Abeilles, vers de terre, oiseaux… Des dizaines d’études ont montré que les pesticides pouvaient avoir des conséquences délétères sur un large éventail d’espèces. Il n’empêche, comprendre et mesurer l’impact précis de l’usage des produits phytosanitaires sur la biodiversité demeure complexe. Une étude, publiée mercredi 14 janvier dans Proceedings of the Royal Society B, apporte de nouveaux éléments : elle révèle qu’en France l’avifaune est moins abondante dans les zones où les achats de pesticides sont plus élevés.

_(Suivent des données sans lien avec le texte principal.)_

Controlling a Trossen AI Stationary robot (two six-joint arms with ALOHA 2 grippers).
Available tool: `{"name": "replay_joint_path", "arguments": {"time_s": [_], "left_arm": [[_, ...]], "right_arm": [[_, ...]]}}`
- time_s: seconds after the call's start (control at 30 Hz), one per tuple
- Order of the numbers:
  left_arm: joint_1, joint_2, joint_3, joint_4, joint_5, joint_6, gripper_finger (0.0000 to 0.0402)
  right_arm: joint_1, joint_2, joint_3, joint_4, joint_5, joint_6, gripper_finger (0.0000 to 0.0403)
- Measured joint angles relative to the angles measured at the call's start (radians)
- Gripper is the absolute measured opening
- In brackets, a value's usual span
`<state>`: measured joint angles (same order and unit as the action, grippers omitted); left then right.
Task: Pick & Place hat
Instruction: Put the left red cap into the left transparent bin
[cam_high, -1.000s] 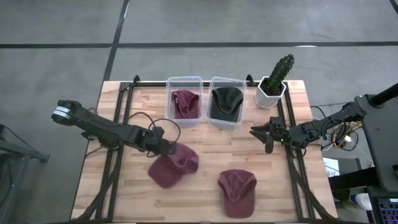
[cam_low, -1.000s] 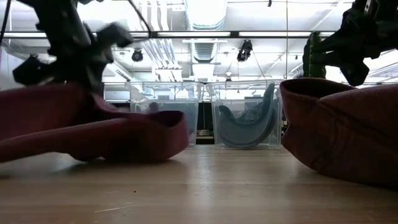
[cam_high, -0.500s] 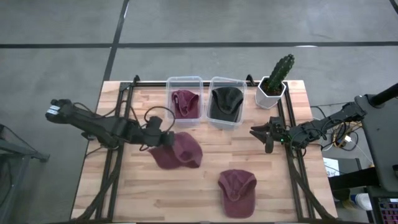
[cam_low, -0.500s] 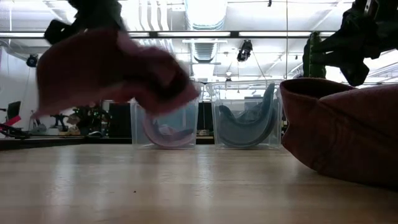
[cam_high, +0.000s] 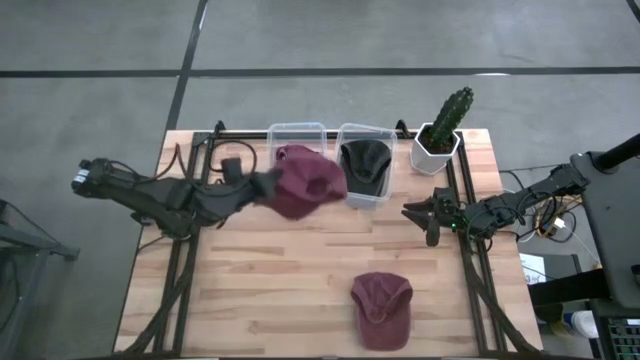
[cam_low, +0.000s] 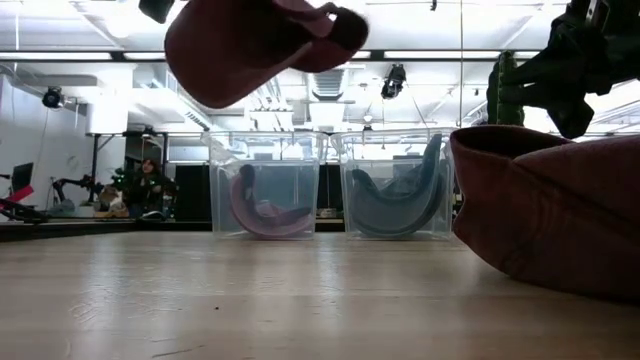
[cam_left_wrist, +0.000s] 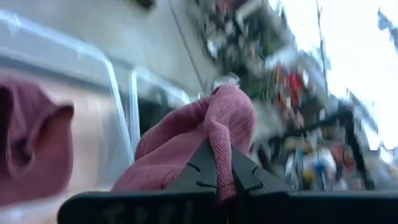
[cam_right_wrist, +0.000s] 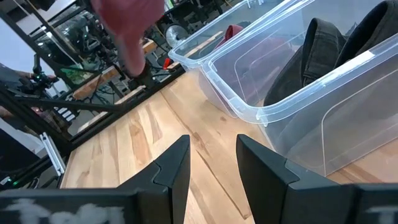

« Pour 84,4 % des espèces, la corrélation est négative : l’abondance est plus faible quand plus de pesticides sont vendus, résume Anne-Christine Monnet, première autrice et chercheuse au Centre d’écologie et des sciences de la conservation (Muséum national d’histoire naturelle/CNRS/Sorbonne université). Le signal est très fort. Beaucoup d’espèces sont concernées. » En France, la population des oiseaux des villes et des champs a décliné de près de 30 % en trente ans.
A la différence de précédents travaux, cette publication étudie les effets d’un grand nombre de substances (242) à l’échelle de la France métropolitaine, et non d’un ou plusieurs produits phytosanitaires en particulier. Elle s’intéresse à toutes les espèces d’oiseaux communs qui fréquentent les zones agricoles plutôt qu’aux seuls spécialistes de ces milieux. Enfin, elle tente de distinguer l’effet particulier des pesticides sur la biodiversité de celui d’autres facteurs liés à l’intensification de l’agriculture, telles la taille des parcelles ou la diversité du paysage.